-------- Supplied data

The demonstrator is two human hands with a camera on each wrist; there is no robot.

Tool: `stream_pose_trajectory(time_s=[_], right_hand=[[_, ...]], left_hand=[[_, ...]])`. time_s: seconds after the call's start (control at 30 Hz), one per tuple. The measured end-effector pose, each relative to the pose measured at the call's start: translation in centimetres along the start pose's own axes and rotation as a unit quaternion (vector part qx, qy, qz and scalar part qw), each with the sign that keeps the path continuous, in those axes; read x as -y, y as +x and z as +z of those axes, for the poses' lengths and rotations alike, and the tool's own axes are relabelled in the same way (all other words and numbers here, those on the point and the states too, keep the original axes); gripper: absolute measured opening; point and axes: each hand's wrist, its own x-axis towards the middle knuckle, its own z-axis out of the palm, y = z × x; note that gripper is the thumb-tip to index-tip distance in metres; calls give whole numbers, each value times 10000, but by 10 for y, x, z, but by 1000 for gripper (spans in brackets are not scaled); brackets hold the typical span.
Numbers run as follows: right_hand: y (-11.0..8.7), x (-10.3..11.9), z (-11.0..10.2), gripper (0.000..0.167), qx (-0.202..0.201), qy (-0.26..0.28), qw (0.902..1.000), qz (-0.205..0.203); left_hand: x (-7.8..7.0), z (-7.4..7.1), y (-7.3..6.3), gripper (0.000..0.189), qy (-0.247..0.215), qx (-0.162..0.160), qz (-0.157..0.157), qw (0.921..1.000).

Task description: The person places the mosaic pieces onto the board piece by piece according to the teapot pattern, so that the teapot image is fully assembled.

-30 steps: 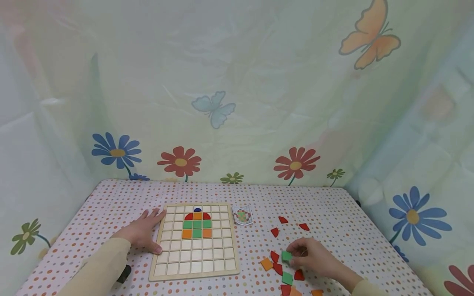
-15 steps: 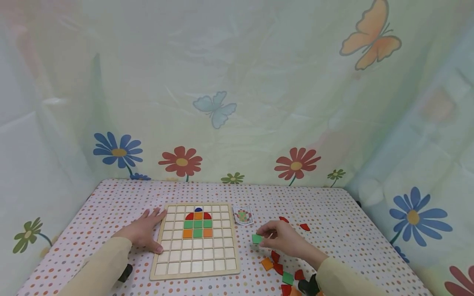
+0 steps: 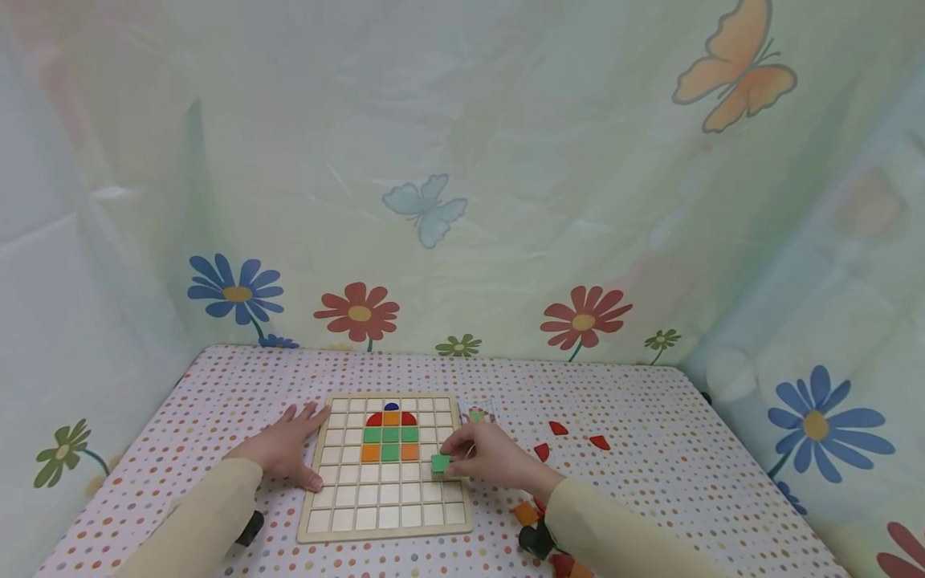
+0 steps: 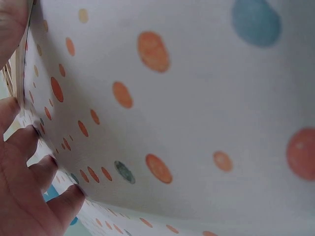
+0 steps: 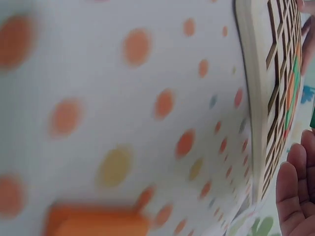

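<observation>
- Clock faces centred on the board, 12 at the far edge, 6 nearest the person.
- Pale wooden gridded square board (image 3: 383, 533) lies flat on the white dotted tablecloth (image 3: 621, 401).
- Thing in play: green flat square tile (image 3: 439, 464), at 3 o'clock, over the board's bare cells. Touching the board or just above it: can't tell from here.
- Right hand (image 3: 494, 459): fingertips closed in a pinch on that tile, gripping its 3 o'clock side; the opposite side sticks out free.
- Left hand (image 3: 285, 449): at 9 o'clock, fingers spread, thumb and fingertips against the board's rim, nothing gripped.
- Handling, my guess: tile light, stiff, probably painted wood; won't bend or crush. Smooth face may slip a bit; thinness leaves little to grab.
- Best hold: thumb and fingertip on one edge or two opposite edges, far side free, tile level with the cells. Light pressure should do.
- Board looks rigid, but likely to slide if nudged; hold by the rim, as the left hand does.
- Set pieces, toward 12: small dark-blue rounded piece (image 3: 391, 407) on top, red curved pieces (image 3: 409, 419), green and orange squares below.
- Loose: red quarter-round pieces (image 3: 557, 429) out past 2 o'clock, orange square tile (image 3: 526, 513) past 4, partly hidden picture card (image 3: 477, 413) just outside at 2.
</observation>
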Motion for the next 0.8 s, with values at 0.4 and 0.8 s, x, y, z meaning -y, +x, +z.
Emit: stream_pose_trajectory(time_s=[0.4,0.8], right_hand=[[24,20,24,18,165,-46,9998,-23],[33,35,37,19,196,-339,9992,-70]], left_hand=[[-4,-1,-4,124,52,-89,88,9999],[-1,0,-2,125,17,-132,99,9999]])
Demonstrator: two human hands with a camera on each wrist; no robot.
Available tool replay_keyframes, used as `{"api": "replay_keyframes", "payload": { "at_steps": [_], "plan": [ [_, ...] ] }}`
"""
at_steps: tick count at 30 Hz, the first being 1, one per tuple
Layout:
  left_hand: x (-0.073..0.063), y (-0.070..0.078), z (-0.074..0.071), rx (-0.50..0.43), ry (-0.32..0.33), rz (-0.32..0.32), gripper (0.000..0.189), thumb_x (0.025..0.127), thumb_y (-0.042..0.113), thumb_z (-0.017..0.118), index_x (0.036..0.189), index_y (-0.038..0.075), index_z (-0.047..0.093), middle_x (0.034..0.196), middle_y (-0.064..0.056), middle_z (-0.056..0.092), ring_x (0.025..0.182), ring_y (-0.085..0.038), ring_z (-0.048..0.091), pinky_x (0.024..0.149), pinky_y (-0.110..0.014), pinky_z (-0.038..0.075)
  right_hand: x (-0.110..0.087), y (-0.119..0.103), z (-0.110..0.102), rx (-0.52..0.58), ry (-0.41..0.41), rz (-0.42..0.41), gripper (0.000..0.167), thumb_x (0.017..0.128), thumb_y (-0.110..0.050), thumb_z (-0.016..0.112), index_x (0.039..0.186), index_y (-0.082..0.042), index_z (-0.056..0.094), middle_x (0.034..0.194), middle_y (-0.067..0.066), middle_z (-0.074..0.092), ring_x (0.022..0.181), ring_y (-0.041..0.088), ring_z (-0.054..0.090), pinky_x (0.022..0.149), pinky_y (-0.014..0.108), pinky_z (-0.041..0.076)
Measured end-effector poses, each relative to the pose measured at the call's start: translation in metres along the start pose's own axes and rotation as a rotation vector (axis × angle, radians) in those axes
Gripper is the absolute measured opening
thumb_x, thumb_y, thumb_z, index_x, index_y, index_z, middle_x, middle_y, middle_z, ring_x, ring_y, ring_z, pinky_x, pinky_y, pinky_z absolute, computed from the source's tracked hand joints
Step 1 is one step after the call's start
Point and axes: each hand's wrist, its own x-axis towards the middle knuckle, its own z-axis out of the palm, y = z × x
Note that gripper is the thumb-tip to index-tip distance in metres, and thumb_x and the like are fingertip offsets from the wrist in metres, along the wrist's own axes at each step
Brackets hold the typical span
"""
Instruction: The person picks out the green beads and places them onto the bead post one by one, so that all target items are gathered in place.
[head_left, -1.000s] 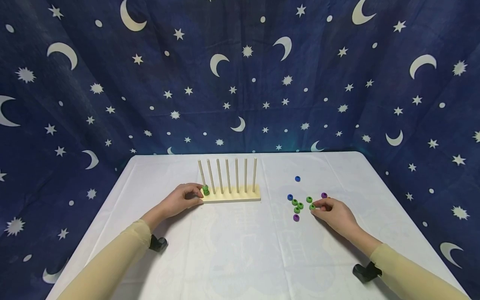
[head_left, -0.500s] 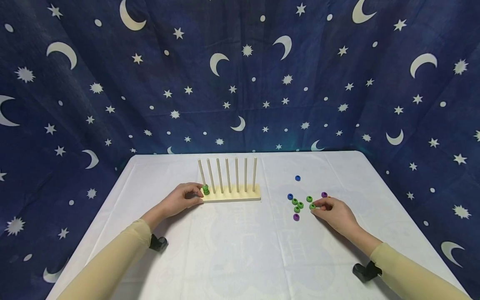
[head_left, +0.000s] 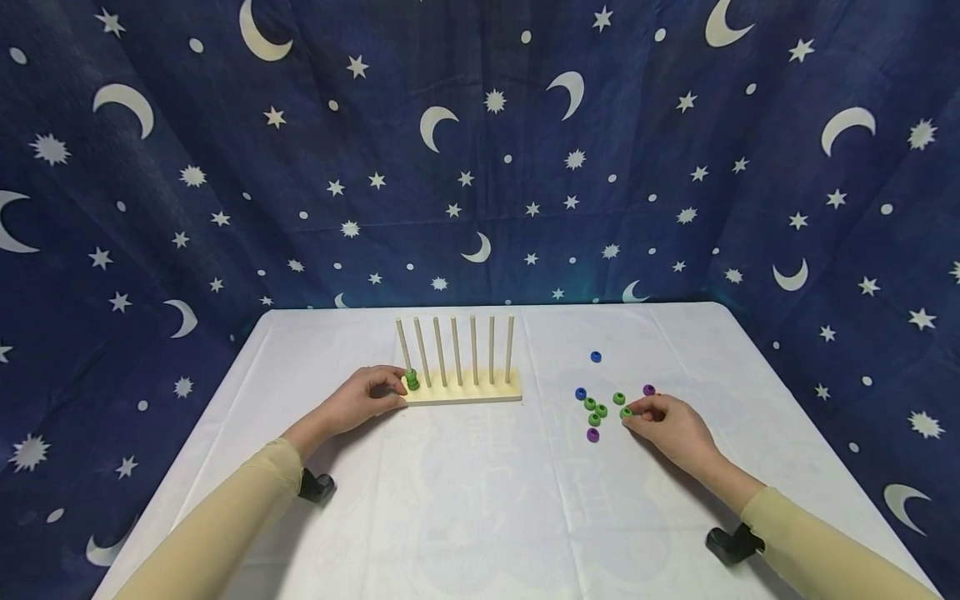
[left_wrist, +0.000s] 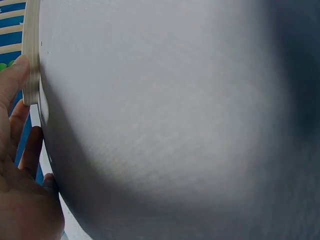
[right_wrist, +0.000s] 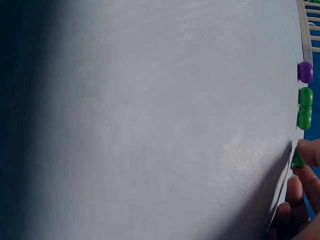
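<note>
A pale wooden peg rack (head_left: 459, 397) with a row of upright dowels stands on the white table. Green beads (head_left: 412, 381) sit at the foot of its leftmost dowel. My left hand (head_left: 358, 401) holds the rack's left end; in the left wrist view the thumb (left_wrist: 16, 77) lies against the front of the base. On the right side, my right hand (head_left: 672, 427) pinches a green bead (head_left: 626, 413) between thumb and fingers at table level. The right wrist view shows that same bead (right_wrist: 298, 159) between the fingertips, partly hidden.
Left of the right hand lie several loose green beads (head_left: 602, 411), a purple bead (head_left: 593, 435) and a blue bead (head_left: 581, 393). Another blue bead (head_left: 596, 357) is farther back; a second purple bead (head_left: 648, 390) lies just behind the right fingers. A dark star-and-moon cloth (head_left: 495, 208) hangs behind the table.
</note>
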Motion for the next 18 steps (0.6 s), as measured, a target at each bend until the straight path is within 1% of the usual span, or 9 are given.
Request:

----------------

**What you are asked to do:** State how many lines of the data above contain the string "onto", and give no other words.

**Solution:** 2